The temperature measurement mode (figure 3). In this mode, the fourth and fifth receiving electrodes PEL4 and PEL5 work, which change the frequency of self-generation (primary frequency 256 kHz) depending on the change in the patient’s body temperature. The output voltage of the frequency of the sensors is the frequency sequence of pulses with a duration of 1-3 μs. Within plus 30-50 ^o C, the sensors have an almost linear characteristic, and the measurement error is not worse than 0.1 ^o C.

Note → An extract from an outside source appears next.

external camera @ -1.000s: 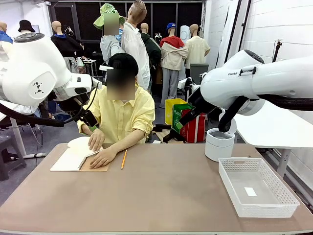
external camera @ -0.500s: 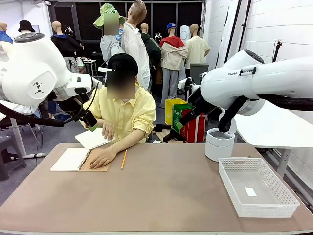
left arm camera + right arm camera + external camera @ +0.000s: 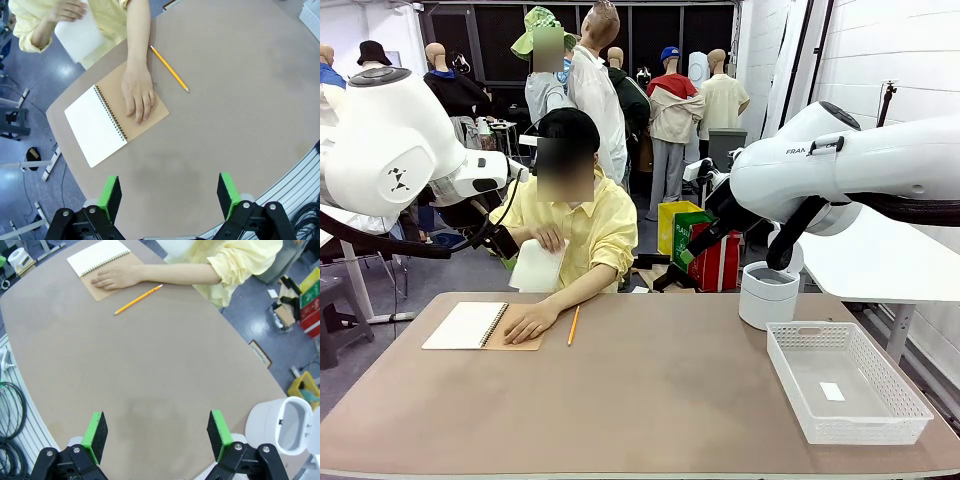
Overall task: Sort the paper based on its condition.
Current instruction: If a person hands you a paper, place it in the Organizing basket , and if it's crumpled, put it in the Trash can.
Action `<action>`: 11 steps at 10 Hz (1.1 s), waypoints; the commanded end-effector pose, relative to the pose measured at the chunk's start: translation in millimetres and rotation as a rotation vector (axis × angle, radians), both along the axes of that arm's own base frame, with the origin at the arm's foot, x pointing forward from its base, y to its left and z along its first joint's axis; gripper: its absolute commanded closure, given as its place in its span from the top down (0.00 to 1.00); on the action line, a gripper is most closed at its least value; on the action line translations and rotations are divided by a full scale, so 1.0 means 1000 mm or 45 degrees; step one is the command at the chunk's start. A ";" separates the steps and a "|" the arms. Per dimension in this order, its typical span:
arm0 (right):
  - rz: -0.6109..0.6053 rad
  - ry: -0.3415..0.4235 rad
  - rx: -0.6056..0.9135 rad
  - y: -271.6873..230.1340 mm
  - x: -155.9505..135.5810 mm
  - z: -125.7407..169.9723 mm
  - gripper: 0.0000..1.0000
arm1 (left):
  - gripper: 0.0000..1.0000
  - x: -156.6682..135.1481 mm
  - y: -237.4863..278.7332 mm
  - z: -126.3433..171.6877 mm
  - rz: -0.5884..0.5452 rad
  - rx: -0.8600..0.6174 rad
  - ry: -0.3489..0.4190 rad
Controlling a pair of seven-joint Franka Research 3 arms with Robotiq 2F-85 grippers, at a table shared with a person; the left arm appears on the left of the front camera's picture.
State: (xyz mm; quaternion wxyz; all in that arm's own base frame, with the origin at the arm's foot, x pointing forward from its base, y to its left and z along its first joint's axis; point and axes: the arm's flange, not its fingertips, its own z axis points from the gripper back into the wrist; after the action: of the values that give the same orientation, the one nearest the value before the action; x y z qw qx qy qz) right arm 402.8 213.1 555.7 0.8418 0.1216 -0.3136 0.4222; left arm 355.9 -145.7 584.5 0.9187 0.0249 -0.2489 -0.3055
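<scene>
light: bright, even | shadows: soft, faint | focus: sharp | wrist views: wide-angle edge distortion

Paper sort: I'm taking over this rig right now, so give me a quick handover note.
Left gripper: open, holding nothing, above the table.
Right gripper: open, holding nothing.
Paper: one sheet, held up off the table in the person's hand; the other hand rests on the notebook.
Done: no sheet placed yet.
To do: receive each sheet, sort by condition.

Partial black "FRA" lettering on the white right arm (image 3: 860,165)
</scene>
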 end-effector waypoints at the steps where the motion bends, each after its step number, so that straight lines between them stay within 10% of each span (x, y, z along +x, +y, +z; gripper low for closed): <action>1: 0.004 0.012 -0.002 0.001 0.002 0.001 1.00 | 1.00 0.000 0.001 0.001 0.002 -0.005 -0.005; 11: 0.004 0.012 -0.002 0.001 0.002 0.001 1.00 | 1.00 0.000 0.001 0.001 0.002 -0.005 -0.005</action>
State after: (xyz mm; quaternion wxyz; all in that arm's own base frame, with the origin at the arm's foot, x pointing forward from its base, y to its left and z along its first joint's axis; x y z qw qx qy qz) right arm 402.8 213.1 555.7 0.8418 0.1216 -0.3136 0.4221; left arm 355.9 -145.7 584.5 0.9187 0.0249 -0.2489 -0.3055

 The sensor has a frequency division circuit inside, so the output pulses follow a frequency of 1 kHz with a temperature-dependent deviation. Time constant not higher than 0.5 s. The measured patient temperature at two points (PEL4 and PEL5) in the form of two frequency sequences along the first information highway M1 (buses "a" and "e", respectively) is sent to block 6, where through Schmidt triggers 20 and 21 (for "twisting" the fronts ) then it passes through the second information highway M2 to the information inputs “g” of MP 2, in which the frequency sequences are converted to voltages, averaged (the arithmetic mean value is taken), and displayed on the LCD in digital form in the usual format for all in degrees elsiya.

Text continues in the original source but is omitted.